- **Instructions to follow**
Output exactly the lines from the one holding "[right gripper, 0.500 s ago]" through the final line of the entries.

- **Exercise input**
*****

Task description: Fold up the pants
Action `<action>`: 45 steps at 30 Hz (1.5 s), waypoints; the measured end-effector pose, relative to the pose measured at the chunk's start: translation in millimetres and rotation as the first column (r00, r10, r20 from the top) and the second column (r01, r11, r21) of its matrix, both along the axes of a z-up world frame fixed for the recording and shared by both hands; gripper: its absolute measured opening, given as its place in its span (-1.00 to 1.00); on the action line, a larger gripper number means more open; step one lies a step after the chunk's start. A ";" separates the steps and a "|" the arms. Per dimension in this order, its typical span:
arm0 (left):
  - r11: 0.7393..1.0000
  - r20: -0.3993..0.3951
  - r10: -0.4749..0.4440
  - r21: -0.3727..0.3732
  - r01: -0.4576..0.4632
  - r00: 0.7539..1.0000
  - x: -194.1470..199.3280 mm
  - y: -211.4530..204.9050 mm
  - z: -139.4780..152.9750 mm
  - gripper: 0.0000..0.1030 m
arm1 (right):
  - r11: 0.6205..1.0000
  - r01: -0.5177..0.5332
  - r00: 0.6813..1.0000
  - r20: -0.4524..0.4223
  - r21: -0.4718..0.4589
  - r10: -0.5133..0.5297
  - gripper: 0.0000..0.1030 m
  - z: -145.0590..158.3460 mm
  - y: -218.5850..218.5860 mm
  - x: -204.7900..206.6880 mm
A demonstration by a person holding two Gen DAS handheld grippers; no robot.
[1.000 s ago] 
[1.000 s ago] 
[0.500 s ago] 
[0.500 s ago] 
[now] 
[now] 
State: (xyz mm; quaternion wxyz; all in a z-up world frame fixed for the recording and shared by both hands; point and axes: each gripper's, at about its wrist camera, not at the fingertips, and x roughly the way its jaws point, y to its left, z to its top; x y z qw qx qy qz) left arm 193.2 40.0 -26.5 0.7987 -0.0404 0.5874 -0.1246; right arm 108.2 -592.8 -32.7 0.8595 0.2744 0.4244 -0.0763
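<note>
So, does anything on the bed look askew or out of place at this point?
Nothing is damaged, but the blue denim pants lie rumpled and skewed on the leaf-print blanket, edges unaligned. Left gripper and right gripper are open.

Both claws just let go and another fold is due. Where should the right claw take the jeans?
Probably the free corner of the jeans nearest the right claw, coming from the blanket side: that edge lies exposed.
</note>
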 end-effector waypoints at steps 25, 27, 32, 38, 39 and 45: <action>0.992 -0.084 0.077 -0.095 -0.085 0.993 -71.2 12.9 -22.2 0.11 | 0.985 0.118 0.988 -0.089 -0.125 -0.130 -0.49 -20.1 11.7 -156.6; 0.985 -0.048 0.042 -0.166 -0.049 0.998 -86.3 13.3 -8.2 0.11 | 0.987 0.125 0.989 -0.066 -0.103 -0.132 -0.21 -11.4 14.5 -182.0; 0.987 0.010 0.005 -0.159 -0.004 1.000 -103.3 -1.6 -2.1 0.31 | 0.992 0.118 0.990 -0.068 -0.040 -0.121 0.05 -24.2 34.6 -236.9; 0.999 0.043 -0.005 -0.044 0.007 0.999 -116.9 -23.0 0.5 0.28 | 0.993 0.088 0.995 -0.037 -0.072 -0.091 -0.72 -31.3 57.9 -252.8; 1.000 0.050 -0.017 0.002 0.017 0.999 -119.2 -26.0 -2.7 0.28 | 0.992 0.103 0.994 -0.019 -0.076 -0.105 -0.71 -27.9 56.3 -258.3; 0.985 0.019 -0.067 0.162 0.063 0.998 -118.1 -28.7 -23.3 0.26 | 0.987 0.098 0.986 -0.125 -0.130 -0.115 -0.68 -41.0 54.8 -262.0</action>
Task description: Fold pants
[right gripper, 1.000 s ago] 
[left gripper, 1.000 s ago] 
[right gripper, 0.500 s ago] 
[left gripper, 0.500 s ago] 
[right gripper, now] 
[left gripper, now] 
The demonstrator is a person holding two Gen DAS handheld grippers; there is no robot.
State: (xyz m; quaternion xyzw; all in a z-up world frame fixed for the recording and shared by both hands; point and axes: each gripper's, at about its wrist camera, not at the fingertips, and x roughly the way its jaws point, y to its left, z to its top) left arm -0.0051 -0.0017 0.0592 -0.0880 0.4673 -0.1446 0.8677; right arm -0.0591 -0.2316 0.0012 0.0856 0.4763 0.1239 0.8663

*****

- **Your response**
[right gripper, 0.500 s ago] 
[left gripper, 0.500 s ago] 
[right gripper, now] 
[left gripper, now] 
The demonstrator is a person holding two Gen DAS handheld grippers; there is no robot.
State: (xyz m; quaternion xyzw; all in a z-up world frame fixed for the recording and shared by both hands; point and axes: each gripper's, at about its wrist camera, not at the fingertips, and x roughly the way its jaws point, y to its left, z to its top) left arm -0.0051 -0.0017 0.0592 -0.0880 0.4673 -0.1446 0.8677; right arm -0.0591 -0.2316 0.0012 0.0856 0.4763 0.1239 0.8663

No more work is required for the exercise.